Wirtschaft

Menschen halten Geld zusammen "Angst-Sparen" senkt die Verschuldung der Verbraucher

00:00
Diese Audioversion wurde künstlich generiert. Mehr Infos
Knapp 8,1 Prozent der Deutschen sind überschuldet. Ihr Anteil ist gesunken.

Knapp 8,1 Prozent der Deutschen sind überschuldet. Ihr Anteil ist gesunken.

(Foto: picture alliance/dpa)

Nie in den vergangenen beiden Jahrzehnten waren weniger Menschen überschuldet. Die erfreuliche Entwicklung hat jedoch einen ernsten Grund: Angesichts der zahlreichen Krisen halten Verbraucher ihr Geld zusammen.

Die Verschuldung in Deutschland ist leicht gesunken. Doch nach Ansicht von Experten hat dies einen ernsten Hintergrund. "Die deutschen Verbraucher sind verunsichert und haben Angst vor der Zukunft. Deshalb halten sie ihr Geld zusammen", sagt der Leiter der Creditreform-Wirtschaftsforschung, Patrik-Ludwig Hantzsch. Er spricht sogar von "Angst-Sparen".
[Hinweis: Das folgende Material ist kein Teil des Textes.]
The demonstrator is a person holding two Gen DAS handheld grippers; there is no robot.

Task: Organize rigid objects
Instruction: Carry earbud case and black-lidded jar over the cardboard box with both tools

Die Zahl der überschuldeten Menschen in Deutschland ist in diesem Jahr um 94.000 auf 5,56 Millionen gesunken, wie die Wirtschaftsauskunftei Creditreform bekannt gab. Dies sei der niedrigste Wert seit Beginn der Auswertungen, heißt es im neuen "Schuldneratlas Deutschland 2024". Die Überschuldungsquote, also der Anteil überschuldeter Personen im Verhältnis zu allen Erwachsenen, sei von 8,15 auf 8,09 Prozent gesunken. Als überschuldet gilt, wer seinen finanziellen Verpflichtungen langfristig nicht nachkommen kann.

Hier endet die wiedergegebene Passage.